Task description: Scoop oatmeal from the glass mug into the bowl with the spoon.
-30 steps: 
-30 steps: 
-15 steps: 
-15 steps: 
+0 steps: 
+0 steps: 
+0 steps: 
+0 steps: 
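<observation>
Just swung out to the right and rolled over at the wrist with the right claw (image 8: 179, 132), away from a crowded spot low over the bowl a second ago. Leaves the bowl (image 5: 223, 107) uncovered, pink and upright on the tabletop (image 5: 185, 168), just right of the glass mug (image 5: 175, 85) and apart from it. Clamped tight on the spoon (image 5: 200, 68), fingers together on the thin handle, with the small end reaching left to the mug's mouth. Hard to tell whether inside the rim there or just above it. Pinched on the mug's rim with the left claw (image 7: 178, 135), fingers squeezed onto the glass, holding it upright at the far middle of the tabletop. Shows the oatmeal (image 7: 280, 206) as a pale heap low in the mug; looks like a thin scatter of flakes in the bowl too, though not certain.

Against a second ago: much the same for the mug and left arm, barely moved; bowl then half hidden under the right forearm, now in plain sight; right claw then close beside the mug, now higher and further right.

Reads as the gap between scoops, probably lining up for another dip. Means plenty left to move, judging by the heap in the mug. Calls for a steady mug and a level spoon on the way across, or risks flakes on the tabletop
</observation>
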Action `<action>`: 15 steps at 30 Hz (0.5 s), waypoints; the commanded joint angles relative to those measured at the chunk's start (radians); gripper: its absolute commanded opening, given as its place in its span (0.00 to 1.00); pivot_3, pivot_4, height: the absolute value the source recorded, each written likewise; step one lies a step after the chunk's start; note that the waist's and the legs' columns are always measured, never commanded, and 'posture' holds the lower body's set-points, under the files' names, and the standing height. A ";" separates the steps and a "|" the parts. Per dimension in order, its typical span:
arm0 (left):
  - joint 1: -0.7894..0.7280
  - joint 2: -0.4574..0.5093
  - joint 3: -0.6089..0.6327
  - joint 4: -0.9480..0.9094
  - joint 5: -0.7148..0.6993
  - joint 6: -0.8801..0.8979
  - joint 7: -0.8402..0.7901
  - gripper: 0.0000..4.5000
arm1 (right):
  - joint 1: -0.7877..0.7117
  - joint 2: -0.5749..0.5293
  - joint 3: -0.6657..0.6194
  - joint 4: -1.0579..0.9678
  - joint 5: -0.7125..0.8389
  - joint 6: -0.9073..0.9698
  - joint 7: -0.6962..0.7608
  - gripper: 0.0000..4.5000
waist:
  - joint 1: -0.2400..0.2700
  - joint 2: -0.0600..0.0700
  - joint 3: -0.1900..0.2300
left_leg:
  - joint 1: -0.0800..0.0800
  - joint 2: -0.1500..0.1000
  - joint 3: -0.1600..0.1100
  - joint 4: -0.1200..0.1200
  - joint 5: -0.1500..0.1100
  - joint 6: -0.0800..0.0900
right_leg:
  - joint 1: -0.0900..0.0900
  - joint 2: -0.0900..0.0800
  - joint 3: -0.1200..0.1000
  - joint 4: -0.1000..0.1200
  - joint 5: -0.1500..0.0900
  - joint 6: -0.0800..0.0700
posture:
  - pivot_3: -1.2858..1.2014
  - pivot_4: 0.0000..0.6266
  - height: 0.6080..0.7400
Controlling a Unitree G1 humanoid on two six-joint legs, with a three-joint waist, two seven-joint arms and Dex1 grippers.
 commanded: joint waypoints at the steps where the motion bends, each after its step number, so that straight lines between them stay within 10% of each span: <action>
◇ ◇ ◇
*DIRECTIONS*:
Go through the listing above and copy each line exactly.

*YOUR SOLUTION*:
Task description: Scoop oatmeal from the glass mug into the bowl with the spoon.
-30 steps: 
-30 steps: 
-15 steps: 
-15 steps: 
+0 steps: 
+0 steps: 
+0 steps: 
+0 steps: 
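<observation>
Just swung out to the right and rolled over at the wrist with the right claw (image 8: 179, 132), away from a crowded spot low over the bowl a second ago. Leaves the bowl (image 5: 223, 107) uncovered, pink and upright on the tabletop (image 5: 185, 168), just right of the glass mug (image 5: 175, 85) and apart from it. Clamped tight on the spoon (image 5: 200, 68), fingers together on the thin handle, with the small end reaching left to the mug's mouth. Hard to tell whether inside the rim there or just above it. Pinched on the mug's rim with the left claw (image 7: 178, 135), fingers squeezed onto the glass, holding it upright at the far middle of the tabletop. Shows the oatmeal (image 7: 280, 206) as a pale heap low in the mug; looks like a thin scatter of flakes in the bowl too, though not certain.

Against a second ago: much the same for the mug and left arm, barely moved; bowl then half hidden under the right forearm, now in plain sight; right claw then close beside the mug, now higher and further right.

Reads as the gap between scoops, probably lining up for another dip. Means plenty left to move, judging by the heap in the mug. Calls for a steady mug and a level spoon on the way across, or risks flakes on the tabletop
</observation>
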Action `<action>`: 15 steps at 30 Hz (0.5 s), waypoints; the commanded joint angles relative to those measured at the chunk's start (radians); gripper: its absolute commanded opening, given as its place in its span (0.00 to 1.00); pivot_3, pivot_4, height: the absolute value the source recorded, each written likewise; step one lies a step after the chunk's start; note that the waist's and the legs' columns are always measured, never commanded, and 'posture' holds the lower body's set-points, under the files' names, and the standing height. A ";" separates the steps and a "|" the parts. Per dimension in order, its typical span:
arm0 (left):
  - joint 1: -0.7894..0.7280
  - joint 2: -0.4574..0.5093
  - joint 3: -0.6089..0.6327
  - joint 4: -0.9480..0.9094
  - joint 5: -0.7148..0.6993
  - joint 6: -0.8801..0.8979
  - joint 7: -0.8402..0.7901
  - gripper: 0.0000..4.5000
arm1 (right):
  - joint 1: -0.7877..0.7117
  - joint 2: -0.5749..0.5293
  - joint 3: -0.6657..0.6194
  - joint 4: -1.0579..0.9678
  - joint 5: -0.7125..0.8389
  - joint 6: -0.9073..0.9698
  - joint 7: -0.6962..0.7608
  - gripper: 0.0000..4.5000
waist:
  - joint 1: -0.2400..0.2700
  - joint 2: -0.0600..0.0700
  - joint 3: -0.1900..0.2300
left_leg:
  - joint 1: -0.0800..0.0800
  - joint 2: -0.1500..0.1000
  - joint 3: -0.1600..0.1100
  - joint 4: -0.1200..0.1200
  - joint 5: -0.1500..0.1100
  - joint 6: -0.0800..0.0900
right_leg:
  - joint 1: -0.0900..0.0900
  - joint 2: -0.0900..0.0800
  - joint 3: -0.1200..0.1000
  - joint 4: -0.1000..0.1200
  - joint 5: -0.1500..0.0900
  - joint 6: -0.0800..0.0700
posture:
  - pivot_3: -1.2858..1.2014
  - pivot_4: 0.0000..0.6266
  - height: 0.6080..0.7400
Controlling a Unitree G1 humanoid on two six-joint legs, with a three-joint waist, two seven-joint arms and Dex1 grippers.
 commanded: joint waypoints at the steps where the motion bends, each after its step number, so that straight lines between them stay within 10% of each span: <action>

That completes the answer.